Today, OPNsense has the broadest report and audit coverage. pfSense support is solid for core firewall and service areas, but some sections are still in progress. This page shows what you can currently expect to see in generated reports, terminal output, and audit results for each platform.

If a pfSense feature area is listed as Not yet supported, opnDossier warns you during processing so you know the missing section reflects current product coverage, not necessarily something absent from your firewall.

Coverage

Feature area OPNsense pfSense
System settings Supported Supported
Interfaces Supported Supported
VLANs Supported Supported
Bridges Supported Not yet supported
PPP links Supported Supported
GIF tunnels Supported Not yet supported
GRE tunnels Supported Not yet supported
LAGG groups Supported Not yet supported
Virtual IPs Supported Not yet supported
Interface groups Supported Not yet supported
Firewall rules Supported Supported
NAT Supported Supported
DHCP Supported Supported
DNS Supported Supported
NTP Supported Not yet supported
SNMP Supported Supported
Load balancer Supported Supported
VPN Supported Supported
Routing Supported Supported
Certificates Supported Supported
Certificate authorities Supported Supported
High availability Supported Not yet supported
IDS/IPS Supported Not yet supported
Remote syslog Supported Supported
Users Supported Supported
Groups Supported Supported
System tunables Supported Not yet supported
Packages Supported Not yet supported
Monit Supported Not yet supported
NetFlow Supported Not yet supported
Traffic shaper Supported Not yet supported
Captive portal Supported Not yet supported
Cron jobs Supported Supported
Trust settings Supported Not yet supported
Kea DHCP Supported Not yet supported
Revision history Supported Supported
Theme settings Supported Not yet supported

Legend:

  • Supported — opnDossier currently includes this area in parsing, reporting, and related analysis when it exists in the source configuration.
  • Not yet supported — opnDossier does not currently include this area for that platform.

What this means in practice

When you process an OPNsense configuration, you can expect the broadest coverage across system, networking, security, and service sections.

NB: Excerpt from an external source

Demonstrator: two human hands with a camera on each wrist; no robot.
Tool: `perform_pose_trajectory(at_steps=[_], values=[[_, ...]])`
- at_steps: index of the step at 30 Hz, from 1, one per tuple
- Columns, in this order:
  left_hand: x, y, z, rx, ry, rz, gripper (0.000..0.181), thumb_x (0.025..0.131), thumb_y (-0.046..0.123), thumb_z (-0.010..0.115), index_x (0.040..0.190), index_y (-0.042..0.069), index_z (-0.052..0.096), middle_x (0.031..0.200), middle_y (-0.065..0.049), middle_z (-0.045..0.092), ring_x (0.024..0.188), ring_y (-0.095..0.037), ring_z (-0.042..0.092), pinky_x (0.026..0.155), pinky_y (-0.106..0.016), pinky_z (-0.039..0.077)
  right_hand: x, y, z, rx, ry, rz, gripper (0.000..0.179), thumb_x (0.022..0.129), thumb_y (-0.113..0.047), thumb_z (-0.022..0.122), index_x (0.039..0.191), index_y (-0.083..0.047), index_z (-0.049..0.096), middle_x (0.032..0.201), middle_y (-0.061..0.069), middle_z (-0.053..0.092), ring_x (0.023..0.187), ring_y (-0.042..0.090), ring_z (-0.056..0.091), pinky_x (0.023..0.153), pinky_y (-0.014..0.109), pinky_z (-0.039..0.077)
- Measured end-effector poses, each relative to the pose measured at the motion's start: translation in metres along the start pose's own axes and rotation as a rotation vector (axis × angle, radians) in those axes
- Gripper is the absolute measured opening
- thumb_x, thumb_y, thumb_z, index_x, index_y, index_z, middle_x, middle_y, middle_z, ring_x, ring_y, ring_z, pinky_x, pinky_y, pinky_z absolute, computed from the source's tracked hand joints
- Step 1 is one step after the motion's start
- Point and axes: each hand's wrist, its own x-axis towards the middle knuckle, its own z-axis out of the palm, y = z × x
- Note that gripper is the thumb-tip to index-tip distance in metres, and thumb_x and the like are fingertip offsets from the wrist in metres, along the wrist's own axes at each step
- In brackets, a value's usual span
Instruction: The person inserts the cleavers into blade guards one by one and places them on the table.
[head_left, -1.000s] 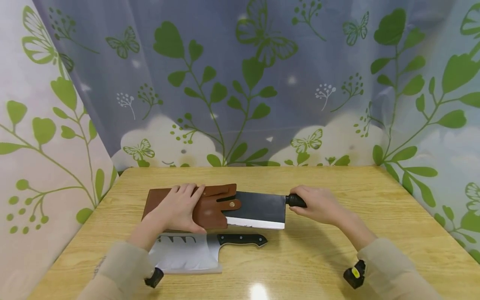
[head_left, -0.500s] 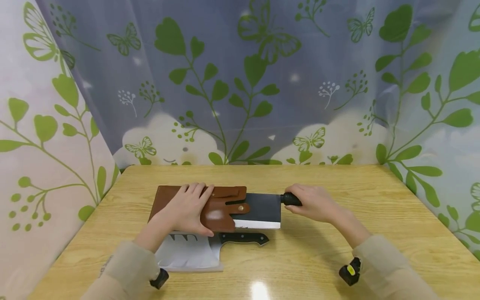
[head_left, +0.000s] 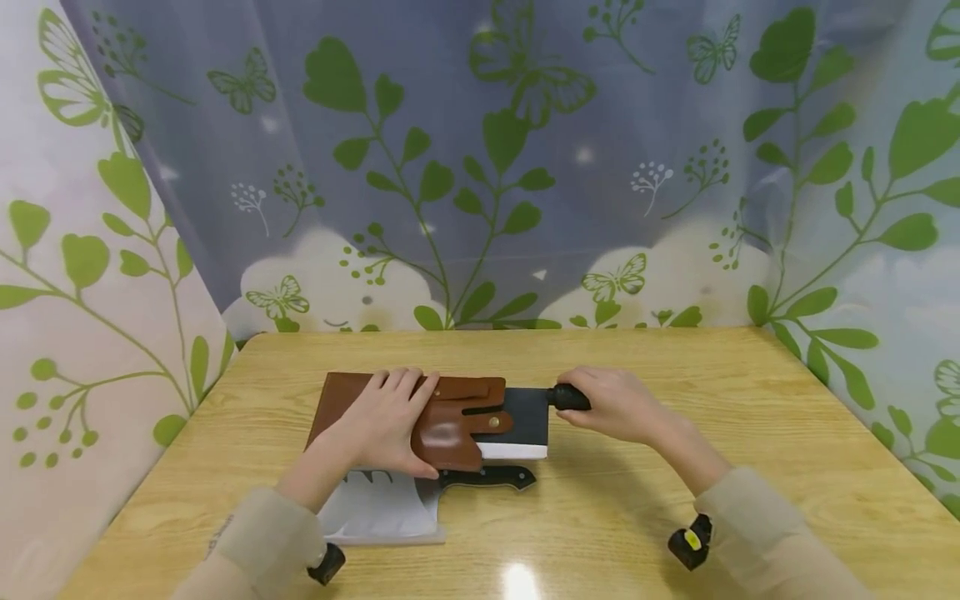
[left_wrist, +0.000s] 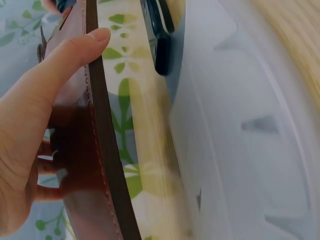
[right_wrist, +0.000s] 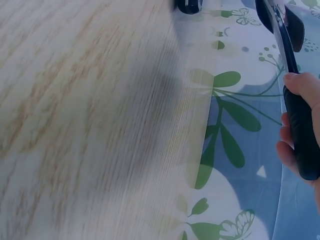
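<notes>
My left hand (head_left: 386, 421) holds a brown leather knife sheath (head_left: 450, 442) across its width, thumb on the near edge and fingers over the far side. Out of the sheath's right end shows part of a cleaver (head_left: 525, 417), its blade dark with a bright cutting edge. My right hand (head_left: 615, 404) grips the cleaver's black handle (right_wrist: 302, 135). The strap with a metal snap (head_left: 494, 422) lies over the blade at the sheath's mouth. In the left wrist view the thumb (left_wrist: 80, 50) presses on the stitched edge of the sheath.
Nearer me on the wooden table (head_left: 637, 533) lies a second cleaver with a black riveted handle (head_left: 487, 477), its blade in a translucent white cover (head_left: 382, 510). Behind the table hangs a curtain (head_left: 480, 208) with green leaves and butterflies.
The cleaver has slid deeper into the sheath, so less blade shows. My left hand and the sheath have moved right, my right hand with the handle left.
</notes>
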Motion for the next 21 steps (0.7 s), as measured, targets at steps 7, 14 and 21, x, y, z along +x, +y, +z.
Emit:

When you process a pfSense configuration, you can still rely on opnDossier for the major day-to-day areas most operators care about, including interfaces, VLANs, firewall rules, NAT, DHCP, DNS, VPN, routing, certificates, users, groups, syslog, cron jobs, and revision history.

For pfSense areas marked Not yet supported, opnDossier warns during processing so you can distinguish between:

  • a feature that is present on the firewall but not yet covered by the tool, and
  • a feature that is genuinely absent from the configuration.

This matters most when you review reports or audit results. If a pfSense-related section is missing, check the matrix before assuming the feature is disabled or misconfigured.

Practical guidance for pfSense users

  • Use the matrix as a quick confidence check before relying on a report for migration, review, or compliance work.
  • Treat unsupported pfSense areas as not yet evaluated, not as a clean bill of health.
  • If you need full coverage for one of the unsupported areas, validate it directly in pfSense until opnDossier adds support.

As pfSense coverage improves, this page will be updated so you can quickly see what has moved from Not yet supported to Supported. Little by little, the matrix gets more green and less mysterious.